I am proposing a patch to help cope with the dreaded Rails LoadError:
LoadError: Expected foo.rb to define Foo
In Ruby, it is simple to load code, just require
it. In script/console:
>> require 'account_controller'
=> ["AccountController"]
Rails extends this to magically find classes just based on their name:
>> AccountController
=> AccountController
Most of the time, if a class does not exist, you get a helpful exception:
>> AccountController
MissingSourceFile: no such file to load -- hpricot_scan
Ah, so my AccountController
depends on hpricot, which isn't available for some reason. Solution: go find hpricot.
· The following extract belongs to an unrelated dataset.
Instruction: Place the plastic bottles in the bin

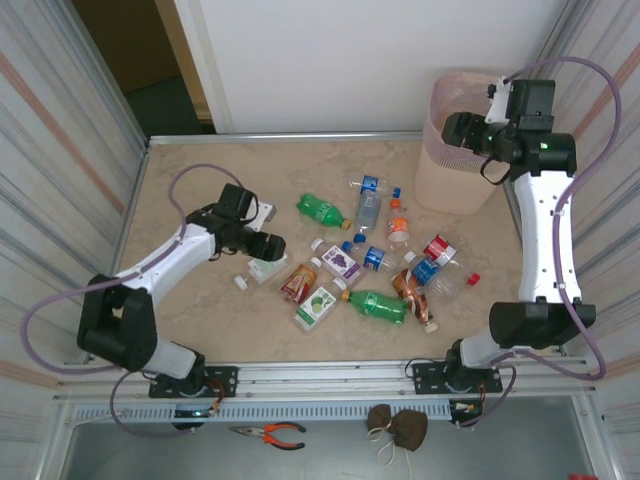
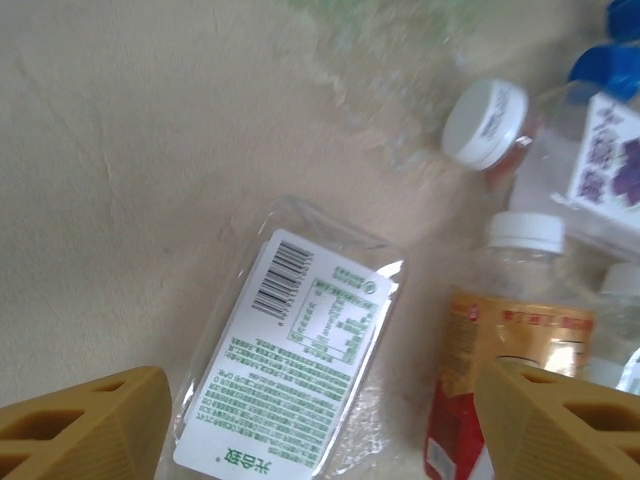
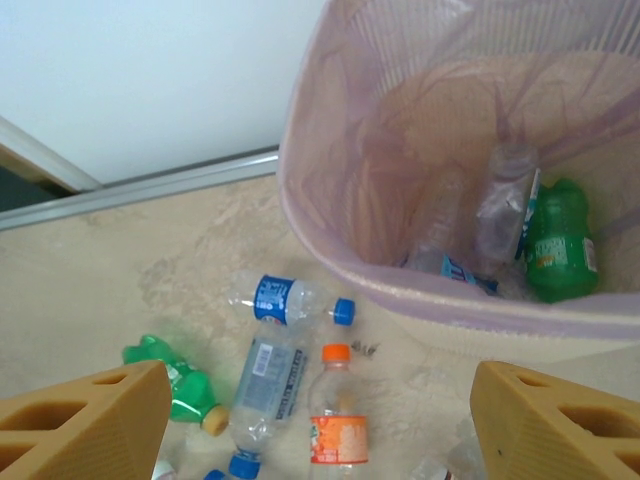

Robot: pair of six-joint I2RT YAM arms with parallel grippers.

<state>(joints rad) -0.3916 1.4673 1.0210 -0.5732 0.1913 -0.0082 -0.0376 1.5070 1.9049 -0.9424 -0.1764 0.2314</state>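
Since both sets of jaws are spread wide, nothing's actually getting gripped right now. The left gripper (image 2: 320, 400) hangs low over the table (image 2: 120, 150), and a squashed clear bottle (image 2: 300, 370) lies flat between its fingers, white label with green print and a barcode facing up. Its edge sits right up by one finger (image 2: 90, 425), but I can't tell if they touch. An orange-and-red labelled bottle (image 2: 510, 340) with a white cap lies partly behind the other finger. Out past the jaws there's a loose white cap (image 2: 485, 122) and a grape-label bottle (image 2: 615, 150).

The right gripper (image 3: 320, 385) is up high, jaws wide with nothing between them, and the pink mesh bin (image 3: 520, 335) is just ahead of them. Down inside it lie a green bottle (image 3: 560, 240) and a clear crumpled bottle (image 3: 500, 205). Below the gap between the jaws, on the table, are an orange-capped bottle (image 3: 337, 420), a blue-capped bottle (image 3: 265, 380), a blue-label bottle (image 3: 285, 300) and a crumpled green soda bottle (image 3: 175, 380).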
But once in a while this problem presents a different symptom:
>> AccountController
LoadError: Expected account_controller.rb to define AccountController
This is confusing, since account_controller.rb does define AccountController
! Experienced Rails developers know that this cryptic message actually means "Something went wrong in application_controller.rb, but Rails swallowed the real exception." After being bitten by this on three different projects in the last two weeks, I decided to track the issue down. Turns out the problem is in how fixtures get loaded:
begin
require_dependency file_name
rescue LoadError
# Let's hope the developer has included it himself
end
After fixtures swallow the real MissingSourceFile
for a subdependency such as hpricot, ActiveSupport raises a misleading LoadError
for the original dependency (account_controller.rb) that references hpricot.
In a perfect world, I would simply have fixtures stop swallowing LoadErrors. But the comment strongly suggests that some code depends on this behavior. So weaker sauce is to at least log the problem:
def try_to_load_dependency(file_name)
require_dependency file_name
rescue LoadError => e
ActiveRecord::Base.logger.warn("Unable to load #{file_name}, underlying cause #{e.message} \n\n #{e.backtrace.join("\n")}")
end
If anybody knows how to distinguish the confusing LoadErrors from the expected ones, please go and improve the patch.